— What you will do —
Go through the data below. List every line that holds the word "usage".

— Stored entries —
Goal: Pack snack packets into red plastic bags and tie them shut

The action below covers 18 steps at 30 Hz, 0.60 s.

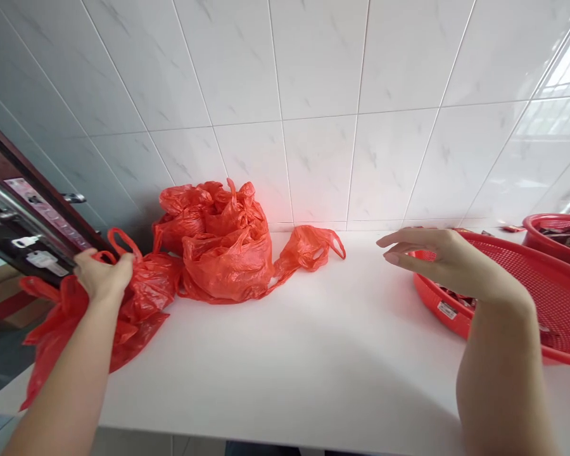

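Observation:
At the left end of the white table, my left hand (105,273) is closed on a red plastic bag (142,288), near its handle loops; the fingertips are partly hidden. More red film from bags spreads under that wrist and over the table's left edge. My right hand (437,256) hangs in the air with fingers stretched to the left and nothing between them. Behind and below it is a red perforated plastic basket (563,310) with small dark red items in it, partly covered by my forearm.
A bulging heap of red bags (225,253) stands against the tiled wall (313,69). Beside it lies a small crumpled red bag (308,248). A second red basket (534,221) stands at the far right. A dark door frame with keys (42,259) borders the left.

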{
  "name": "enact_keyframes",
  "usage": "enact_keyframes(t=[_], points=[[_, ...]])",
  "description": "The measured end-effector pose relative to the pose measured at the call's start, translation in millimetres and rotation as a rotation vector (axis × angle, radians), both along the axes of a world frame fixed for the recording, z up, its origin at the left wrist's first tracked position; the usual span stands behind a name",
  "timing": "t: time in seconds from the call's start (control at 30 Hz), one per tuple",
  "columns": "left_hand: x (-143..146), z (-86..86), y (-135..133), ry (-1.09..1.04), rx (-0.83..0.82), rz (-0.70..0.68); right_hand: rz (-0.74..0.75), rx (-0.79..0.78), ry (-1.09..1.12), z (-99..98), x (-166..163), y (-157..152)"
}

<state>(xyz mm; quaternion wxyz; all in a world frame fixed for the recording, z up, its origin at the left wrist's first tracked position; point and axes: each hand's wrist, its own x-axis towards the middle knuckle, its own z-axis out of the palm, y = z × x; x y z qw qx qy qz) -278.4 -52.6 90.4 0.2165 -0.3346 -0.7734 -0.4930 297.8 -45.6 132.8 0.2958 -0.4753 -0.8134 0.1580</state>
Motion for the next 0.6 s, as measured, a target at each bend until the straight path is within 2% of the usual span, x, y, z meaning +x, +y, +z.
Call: enact_keyframes(t=[0.07,0.1,0.2,0.27,0.37,0.5,0.53,0.6], points=[[18,13.6,5,-0.031,0.081,0.082,-0.002,-0.028,-0.025,-0.9,-1,2],[30,20.9,9,0.001,0.117,0.065,0.002,-0.044,-0.036,-0.8,-2,2],[73,36.8,18,0.175,0.158,-0.163,0.010,-0.082,-0.068,1.0,-6,0],[103,36.9,24,0.151,0.171,-0.400,0.014,-0.108,-0.089,2.4,-8,-1],[147,19.0,29,0.195,0.032,-0.766,0.017,-0.132,-0.121,2.8,-9,-2],[197,-21.0,33,0.334,-0.295,-1.152,0.018,-0.137,-0.166,0.0,-9,0],[206,-28.6,34,0.379,-0.337,-1.198,0.017,-0.141,-0.178,-0.7,-8,0],[216,-34.5,35,0.459,-0.294,-1.188,0.012,-0.152,-0.198,-1.3,-7,0]])
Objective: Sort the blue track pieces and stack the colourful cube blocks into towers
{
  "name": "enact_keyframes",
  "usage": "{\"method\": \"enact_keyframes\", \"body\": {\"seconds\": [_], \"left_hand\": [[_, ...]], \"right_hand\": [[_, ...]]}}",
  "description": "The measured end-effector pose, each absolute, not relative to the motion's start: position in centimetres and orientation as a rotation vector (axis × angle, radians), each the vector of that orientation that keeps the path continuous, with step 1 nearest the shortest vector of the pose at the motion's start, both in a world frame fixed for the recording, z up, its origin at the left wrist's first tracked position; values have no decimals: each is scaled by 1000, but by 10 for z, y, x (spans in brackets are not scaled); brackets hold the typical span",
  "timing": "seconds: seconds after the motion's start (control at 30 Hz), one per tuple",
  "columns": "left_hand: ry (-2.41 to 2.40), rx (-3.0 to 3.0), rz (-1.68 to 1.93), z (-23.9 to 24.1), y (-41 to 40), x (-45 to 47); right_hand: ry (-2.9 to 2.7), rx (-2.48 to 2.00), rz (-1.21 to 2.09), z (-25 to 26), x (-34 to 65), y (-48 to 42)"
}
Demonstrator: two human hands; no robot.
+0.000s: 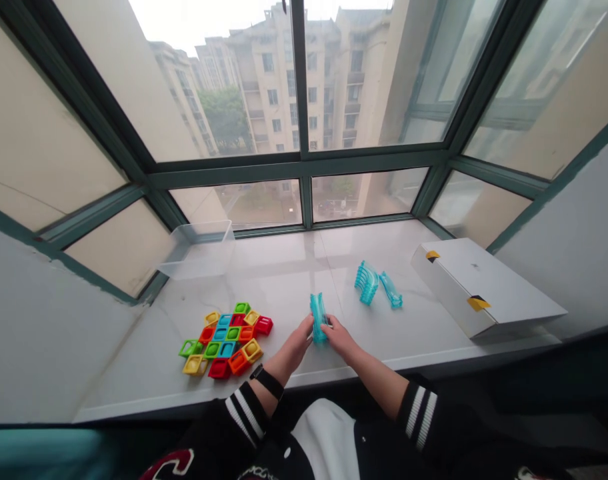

— Written response —
  "usage": "enact_keyframes(t=[_], points=[[_, ...]])",
  "usage": "{\"method\": \"enact_keyframes\", \"body\": {\"seconds\": [_], \"left_hand\": [[_, ...]], \"right_hand\": [[_, ...]]}}",

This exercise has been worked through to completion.